28. 廃棄王女、大いに動揺する
「これでギルス殿下は真実の愛を貫ける」
「ふふ、何とも素晴らしい美談じゃないか」
それはロオカの中でしか通用しない美談でしょう。招待された各国の賓客には醜聞でしかありません。そして、帝国と対決しようとしている私にとっては悪夢そのものです。
「当日が楽しみだな」
「成功したらギルス殿下とリアム嬢をみなで祝福しようじゃないか」
そう言い残して二人は席を立つと店を出て行きました。さっと周囲に目を走らせれば、間諜らしき者達も次々に姿を消していっています。
はぁ……本当にため息が出そう。頭も痛くなってきました。
私に対する幼稚な意趣返しもですが、国の重要な情報も含めて、ロオカの貴族がこんな誰に聞かれているかも分からないような場所で密談をするなんて。
「王都ではカフェが貴族の情報交換の場となっているとは聞いていたが、まさか軍の機密や陰謀の類までべらべら喋るとは」
貴族達のおあまりの愚行にアル様も頭を抱えています。そこへ追い打ちをかけるような真似はしたくはないのですが、これは伝えておかなければいけないでしょう。
「アル様、客がだいぶん減っています」
「そう言えば」
私の指摘にアル様も店内をくるりと見回して首を捻りました。
「恐らく消えた客のほとんどが他国の間諜だと思われます」
「何だと!?」
「先ほどの話は帝国や我が国だけではなく、彼らの話題にあったトフロン王国とライン王国にも筒抜けになっていると思われた方がよろしいでしょう」
「どうりでここのところ軍の動きが読まれていたわけだ。内通者がいるのかと勘繰っていたが、それよりももっと酷い。もはや悲劇を通り越して喜劇だな」
内通者ならば洗い出せば済むことですが、これは中央貴族全員の素行を改めさせなければいけません。間諜が慣れた様子で集まっていたところを鑑みるに、カフェで国家機密が漏洩しているのは常態化しているのでしょう。
「この件は早急に陛下へお伝えするとしよう」
「それがよろしいかと」
「それから、あの二人が話していた夜会だが……メーアには招待状がまだ送られていないと言うのは本当なのか?」
「はい、今のところ手元には届いておりません」
「だとすると、ギルスがあなたをエスコートしないつもりなのも真実のようだ」
ドレスは国元から運んできたもので対応するとして、エスコート役はどうにもなりませんね。

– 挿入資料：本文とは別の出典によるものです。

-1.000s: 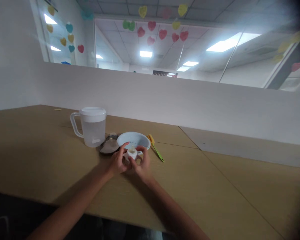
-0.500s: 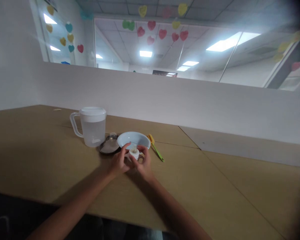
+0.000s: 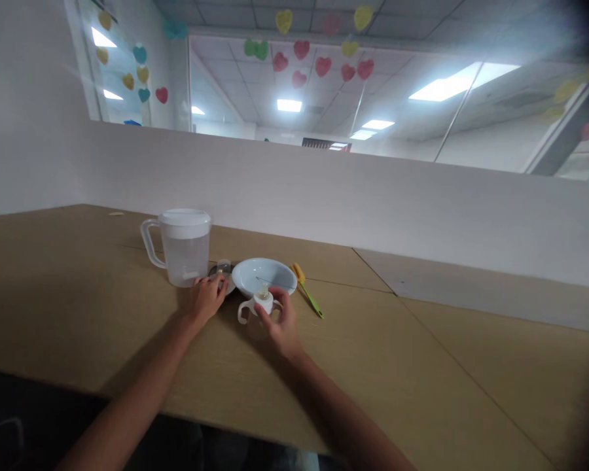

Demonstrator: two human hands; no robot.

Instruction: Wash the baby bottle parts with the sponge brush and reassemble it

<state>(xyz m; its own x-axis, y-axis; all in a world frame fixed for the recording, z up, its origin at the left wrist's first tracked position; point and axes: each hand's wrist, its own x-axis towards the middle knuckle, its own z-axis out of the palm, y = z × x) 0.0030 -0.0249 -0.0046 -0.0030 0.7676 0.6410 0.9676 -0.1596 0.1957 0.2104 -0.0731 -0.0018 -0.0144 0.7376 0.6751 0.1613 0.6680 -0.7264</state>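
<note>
My right hand (image 3: 283, 324) grips a baby bottle (image 3: 264, 304) by its white collar, thumb in front and fingers behind. The bottle stands upright, with a clear teat on top and white handles on its sides; its lower body is see-through and hard to make out. My left hand (image 3: 207, 299) reaches over a dark round tray (image 3: 232, 286), fingers apart and slightly bent. Just beyond its fingertips is a small clear dome-shaped cap (image 3: 223, 266) on the tray. I cannot tell whether the fingers touch the cap.
A white bowl (image 3: 262, 267) stands right behind the bottle. To its right lies a bottle brush (image 3: 308, 292) with a yellow head and green handle. Behind my left hand stands a lidded clear pitcher (image 3: 185, 252). The wooden table (image 3: 397, 373) meets a white wall (image 3: 397, 209).
My left hand has let go of the bottle and moved left to the dark tray. My right hand has stayed on the bottle's collar, and the left handle now shows fully.
</note>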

「重ね重ねメーアには俺の甥が迷惑をかけてしまい申し訳ない」
「いえ、アル様が頭を下げられるようなことではございません」
「だが、ギルスの愚行を止めるどころか、他の貴族まで共謀するなど許されるものではない」
アル様は暗い顔で目線を落とされました。同胞の愚昧な振る舞いにロオカの未来を憂いているのかもしれません。ですが、私とて同情している余裕ないのです。
シャノンが言っていたように親カザリア派の貴族は極小数でした。中立であるべき貴族達を味方につけようと考えていた矢先に今回の夜会での嫌がらせです。対応を間違えればロオカでの地盤固めに影響が出ないとも限りません。
とにかく今は急ぎ戻り今後の対策を講じないと。
「アル様、本日はお付き合いくださりありがとうございました」
アル様にお礼を述べて私が立ち上がろうとした時、テーブルに置いた私の手にアル様が手を重ねてきました。
「メーア、待ってくれ」
「アル様?」
何でしょう、と続けようとして私は息を飲みました。アル様の端正な顔が間近に迫っていたのです。私の胸がドキッと高鳴りました。
「あ、あの、アル様……近……」
心臓が早鐘を打ち、顔が上気しているのが分かります。きっと、私は真っ赤になっているでしょう。
まだオスカー様と別れて日がそんなに経っていないというのに、アル様にこんなにも動揺させられるなんて。ああもう、私はこんなにも移り気な女だったのでしょうか。
いけません、気をしっかりと持たないと。簡単に情を移しては駄目。アル様だってロオカの王弟なんです。隙を見せれば自国の有利になるよう利用されるとも限りません。
しかし、私の決意を見透かしたかのように、アル様は密着するくらい私に近づいてきました。
「明日の夜会、メーアのエスコートを俺に任せてはもらえないだろうか」
そして、物凄い追い打ちをかけてきたのでした。